If Paul Lawver had written the script for a do-it-yourself archery elk hunt, things could not have worked out more perfectly. Only one minor point might have stretched its credibility.
“Things like this just don’t happen to me,” he said, relating a hunting tale recently completed in the mountains north of Kremmling. “I could hardly believe it.”
The story begins with Lawver, 42, who lives in Newark, Del., coming to Colorado to attend a family wedding. His visit would coincide with the archery season for elk. He’d never hunted elk with a bow, but why not give it a try?
“My brother-in-law (Tony Ferdensi) had a friend who worked with him at CU and hunted elk,” Lawver said. “I asked if he could help me put together an elk trip, and he arranged it with his friend.”
The friend, Chris Herrera, would be hunting with his cousins, Mike and Leonard Herrera, and had some room in his camp. He invited Lawver to join them.
In camp, Lawver teamed up with Mike Herrera, 19, of Arvada, a six-month temporary employee at the Colorado Division of Wildlife’s call center and, among other things, an aspiring professional boxer.
Herrera had grown up in Taos, N.M., where his father had an outfitting service, and had been around elk hunting all of his life. He’d hunted during the first three weekends of the season that opened Aug. 28 but had been unsuccessful. Herrera and Lawver would hunt together and made an agreement that he would do the calling and Lawver the shooting.
“I’d already hunted three weekends and had my chance,” Herrera said of the arrangement. “I’ve killed elk before. He’d come all the way from Delaware. I said ‘I don’t really need one; I’ll try to set you up.’ “
A hike up to cooler timber
On their first day, the pair covered lots of ground. No elk appeared by a promising-looking water hole.
“It was hot and dry,” Lawver said. “We agreed the elk would probably be higher and in the timber.”
A north-facing slope on a nearby peak looked promising. Early the next morning, they began climbing and exploring the timber, where they heard some distant bugling. Encouraging . . . but too far away.
By midmorning, they were near the top. Herrera sounded a couple of bugles and immediately received an answer. The elk was much closer and moving toward them. Herrera switched to a cow call.

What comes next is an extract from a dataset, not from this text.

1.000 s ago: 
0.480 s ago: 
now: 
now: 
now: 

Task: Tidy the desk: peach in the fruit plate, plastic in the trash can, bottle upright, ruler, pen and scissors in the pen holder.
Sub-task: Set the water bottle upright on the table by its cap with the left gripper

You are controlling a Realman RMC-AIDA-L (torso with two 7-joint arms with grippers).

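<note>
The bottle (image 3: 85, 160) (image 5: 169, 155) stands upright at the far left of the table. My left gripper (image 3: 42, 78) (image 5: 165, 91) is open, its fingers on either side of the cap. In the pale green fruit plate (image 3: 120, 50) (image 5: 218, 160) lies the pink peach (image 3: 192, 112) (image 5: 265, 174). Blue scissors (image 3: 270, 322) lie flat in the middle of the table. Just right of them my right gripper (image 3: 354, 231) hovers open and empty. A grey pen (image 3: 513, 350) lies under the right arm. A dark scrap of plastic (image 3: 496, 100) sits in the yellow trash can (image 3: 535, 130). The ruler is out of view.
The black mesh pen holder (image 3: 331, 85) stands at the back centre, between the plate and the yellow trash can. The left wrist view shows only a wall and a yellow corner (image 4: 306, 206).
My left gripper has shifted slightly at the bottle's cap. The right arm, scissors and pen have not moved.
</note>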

“It was working its way up to us, and when it got about 60 yards below us, I could see it,” Lawver said. “I saw a nice set of antlers, and I knew it was a shooter.”
No bull: One shot was all it took
Herrera continued the cow calls. Lawver took a deep breath, tried to remain calm. He had noted an open area some 20 yards away where he could have a clear shoot. Through the trees, ever so slowly, the bull was moving toward it.

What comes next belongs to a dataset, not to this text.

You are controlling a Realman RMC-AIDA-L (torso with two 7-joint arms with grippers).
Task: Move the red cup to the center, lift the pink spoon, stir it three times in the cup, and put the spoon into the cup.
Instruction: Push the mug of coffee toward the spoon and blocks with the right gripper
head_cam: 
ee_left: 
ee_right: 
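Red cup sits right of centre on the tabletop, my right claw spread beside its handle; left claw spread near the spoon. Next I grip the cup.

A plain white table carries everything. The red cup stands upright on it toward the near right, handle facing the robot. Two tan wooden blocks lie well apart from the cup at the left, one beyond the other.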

Lawver drew back his bow. The elk stepped into the clearing. It stood broadside. The arrow flew. It found its mark — a perfect lung shot. The elk stepped forward, turned back and eventually collapsed in the timber below.
“A hunting show like you see on TV or some guide service could not have written it any better,” Lawver said. “Everything worked out perfectly — the calling, the shooting. It was the most exhilarating experience I’ve ever had.”
For partner Herrera, the hunt itself was the reward.
“I just love doing it,” he said.
Lawver and Herrera began field dressing the elk and, with the help of the others, packed it back to camp, a chore that required 12 hours. The trophy, with heavy, symmetrical, 5×5 antlers, was taken to a taxidermist.
By a preliminary “green” measurement, the antlers scored 274, according to Pope & Young Club standards. They appear to be a little above the minimum requirement for entry into the P&Y record book and will be remeasured after a mandatory drying-out period.
Lawver will return to Colorado next year to pick up his trophy from the taxidermist and possibly write a new chapter in his hunting annals. If not, he can contemplate his 2010 masterpiece.
“September 19, 10:45 a.m.,” he said. “That’s a time I’ll always remember.”
This story has been corrected in this online archive to reflect Paul Lawver’s first name.